Stockfish uses the evaluations not to predict the future, but to find the best move. In the example where stockfish displays +6.5 in a drawn position, you mean critisize it for giving an "incorrect" evaluation... but does it make the best move? Does it preserve the draw? If it makes moves that preserve the draw, then you can say that it "understands" the position as a draw as much as a human does. It is the moves it makes and not the numbers it outputs which determine how well it understands the position.
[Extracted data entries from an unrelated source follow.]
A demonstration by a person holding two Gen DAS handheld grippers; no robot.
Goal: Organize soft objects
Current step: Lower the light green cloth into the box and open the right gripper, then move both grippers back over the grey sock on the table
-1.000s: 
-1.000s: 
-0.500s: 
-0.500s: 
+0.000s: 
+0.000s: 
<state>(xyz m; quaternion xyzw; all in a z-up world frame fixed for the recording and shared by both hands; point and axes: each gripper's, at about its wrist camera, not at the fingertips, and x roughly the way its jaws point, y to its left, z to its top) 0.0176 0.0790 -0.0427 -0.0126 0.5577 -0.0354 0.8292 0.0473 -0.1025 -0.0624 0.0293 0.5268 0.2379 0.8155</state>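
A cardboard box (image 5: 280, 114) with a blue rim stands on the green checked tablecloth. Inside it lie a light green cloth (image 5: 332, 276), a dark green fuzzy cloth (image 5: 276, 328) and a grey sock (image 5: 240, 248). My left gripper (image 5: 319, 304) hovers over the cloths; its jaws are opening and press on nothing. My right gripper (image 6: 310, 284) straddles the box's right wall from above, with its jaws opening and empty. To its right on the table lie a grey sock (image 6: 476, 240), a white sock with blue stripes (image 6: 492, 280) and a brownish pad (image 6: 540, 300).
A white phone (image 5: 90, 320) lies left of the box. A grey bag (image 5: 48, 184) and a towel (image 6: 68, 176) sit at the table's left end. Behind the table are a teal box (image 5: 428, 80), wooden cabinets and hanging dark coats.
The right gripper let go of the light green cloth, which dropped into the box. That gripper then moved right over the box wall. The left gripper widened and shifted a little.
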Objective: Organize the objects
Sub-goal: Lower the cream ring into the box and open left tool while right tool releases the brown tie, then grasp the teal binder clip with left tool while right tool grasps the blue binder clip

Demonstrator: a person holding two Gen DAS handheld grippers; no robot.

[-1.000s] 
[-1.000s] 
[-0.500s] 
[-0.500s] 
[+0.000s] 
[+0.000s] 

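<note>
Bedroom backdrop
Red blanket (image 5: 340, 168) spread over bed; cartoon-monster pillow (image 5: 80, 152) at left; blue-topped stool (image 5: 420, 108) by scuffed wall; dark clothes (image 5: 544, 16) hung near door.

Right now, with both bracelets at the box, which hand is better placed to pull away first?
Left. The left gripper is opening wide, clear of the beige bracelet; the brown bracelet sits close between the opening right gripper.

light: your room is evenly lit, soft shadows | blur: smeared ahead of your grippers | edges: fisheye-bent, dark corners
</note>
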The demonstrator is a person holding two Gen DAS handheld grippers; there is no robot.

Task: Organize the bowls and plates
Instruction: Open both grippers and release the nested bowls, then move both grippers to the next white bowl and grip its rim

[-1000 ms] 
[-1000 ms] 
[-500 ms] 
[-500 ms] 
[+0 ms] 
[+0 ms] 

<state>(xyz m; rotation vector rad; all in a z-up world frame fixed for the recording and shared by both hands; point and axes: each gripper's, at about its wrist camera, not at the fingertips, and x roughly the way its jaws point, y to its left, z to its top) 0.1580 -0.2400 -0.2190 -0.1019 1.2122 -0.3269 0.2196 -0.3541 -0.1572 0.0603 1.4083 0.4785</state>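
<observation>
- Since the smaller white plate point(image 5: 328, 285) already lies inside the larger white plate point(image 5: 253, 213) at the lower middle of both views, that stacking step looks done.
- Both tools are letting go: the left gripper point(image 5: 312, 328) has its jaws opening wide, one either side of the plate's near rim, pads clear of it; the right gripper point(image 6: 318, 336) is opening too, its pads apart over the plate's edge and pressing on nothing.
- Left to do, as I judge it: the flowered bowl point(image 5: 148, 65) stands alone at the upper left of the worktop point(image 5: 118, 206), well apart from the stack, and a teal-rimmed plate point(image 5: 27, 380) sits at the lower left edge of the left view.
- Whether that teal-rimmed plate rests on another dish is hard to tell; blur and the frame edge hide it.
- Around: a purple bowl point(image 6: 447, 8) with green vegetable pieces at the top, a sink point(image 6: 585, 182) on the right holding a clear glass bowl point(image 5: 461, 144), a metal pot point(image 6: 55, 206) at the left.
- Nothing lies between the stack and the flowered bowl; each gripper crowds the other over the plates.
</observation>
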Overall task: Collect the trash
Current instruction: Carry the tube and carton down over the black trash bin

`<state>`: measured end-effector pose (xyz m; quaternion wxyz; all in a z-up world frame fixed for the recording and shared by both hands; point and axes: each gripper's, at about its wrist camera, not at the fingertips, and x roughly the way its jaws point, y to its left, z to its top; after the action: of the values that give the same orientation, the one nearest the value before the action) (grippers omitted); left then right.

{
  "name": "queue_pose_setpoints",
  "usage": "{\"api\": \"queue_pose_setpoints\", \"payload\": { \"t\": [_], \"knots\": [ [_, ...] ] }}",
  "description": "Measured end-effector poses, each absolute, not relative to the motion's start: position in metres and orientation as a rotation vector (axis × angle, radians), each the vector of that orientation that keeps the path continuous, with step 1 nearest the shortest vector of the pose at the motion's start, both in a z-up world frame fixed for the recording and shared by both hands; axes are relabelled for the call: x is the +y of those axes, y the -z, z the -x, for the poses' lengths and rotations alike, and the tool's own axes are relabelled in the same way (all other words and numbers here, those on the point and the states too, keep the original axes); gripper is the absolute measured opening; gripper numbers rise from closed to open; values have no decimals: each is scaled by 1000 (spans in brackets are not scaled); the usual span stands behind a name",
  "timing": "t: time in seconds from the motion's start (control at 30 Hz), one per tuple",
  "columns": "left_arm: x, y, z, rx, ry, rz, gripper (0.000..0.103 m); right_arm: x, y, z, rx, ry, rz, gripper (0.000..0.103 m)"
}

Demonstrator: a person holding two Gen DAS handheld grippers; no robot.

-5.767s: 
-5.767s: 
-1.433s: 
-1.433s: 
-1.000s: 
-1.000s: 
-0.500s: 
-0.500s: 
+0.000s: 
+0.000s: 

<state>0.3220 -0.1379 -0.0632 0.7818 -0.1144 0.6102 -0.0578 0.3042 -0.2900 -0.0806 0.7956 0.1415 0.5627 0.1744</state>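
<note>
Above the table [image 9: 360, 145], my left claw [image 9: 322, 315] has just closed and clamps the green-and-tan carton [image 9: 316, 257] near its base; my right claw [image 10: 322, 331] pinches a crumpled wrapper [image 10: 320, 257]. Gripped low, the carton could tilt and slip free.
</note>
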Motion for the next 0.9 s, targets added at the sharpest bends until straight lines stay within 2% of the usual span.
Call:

The only way you can claim computers don't understand positions is to give them a positional draw which is easy for humans to see, and then show that the computer makes the wrong move which does not maintain the draw. Reading outputs will never prove anything about the playing strength or creativity of computers.

So can anybody show an example of a position which is trivially, or even not so trivially drawn, and then is misunderstood by stockfish, making it decide on a move which will give up the draw?

I don't think this is possible. Read the moves, not just the evaluations.

EDIT: My entire conclusion is incorrect, such positions do exist, and they are amazing! Eventually computers will get better at pruning, but some lines look so ridiculous even to computers that they get pruned prematurely. Thanks for helping me learn something today.

However, the rest of my post is still useful to read for those who do not understand how chess engines work. I simply stated what I would need to capitaluate my point and then that evidence was provided, so I fully believe that computers can in fact lack positional understanding.

mcris

It was a game when Rybka gave-up a 50 moves draw, trying to win, but it was defeated.

uri65
xman720 wrote:
 

xman720, thank you so much for explaining the meaning of computer evaluation in such clear way!

Pai_Mei

Good post xman720.

It's true that engines are tuned with the goal of finding the strongest possible move in every position, and not necessarily to give an evaluation in form of a numeric value that makes sense to a human.

Earth64

Xman and uri,

Tell me please.

a.What does it mean  by advantage?
b.Why do engines provide evaluation , though they go for pruning ?


c.What is the significance of 6.5 scored advantage? [Even with 6.5 scored advantage, it is a draw position.]do you consider it as advantage?

d. What is the significance of 0.00 score for the 2nd position [scored by stockfish], though it is winning position for white ?

LegoPirateSenior
LoekBergman wrote:

@LegoPirateSenior: after Nf2+ you force a draw within two moves, where all other moves give white still a way to win. It is like choosing between in mate in two or a huge winning advantage and telling they are the same.

An engine can force a draw regardless, and does NOT see any way for white to win, so there is really no difference there from programming point of view. However, it might be possible to guide an engine towards more human-like play, by selecting a move that leads to faster capture of a piece.

I suppose the engine authors did not see much need for that.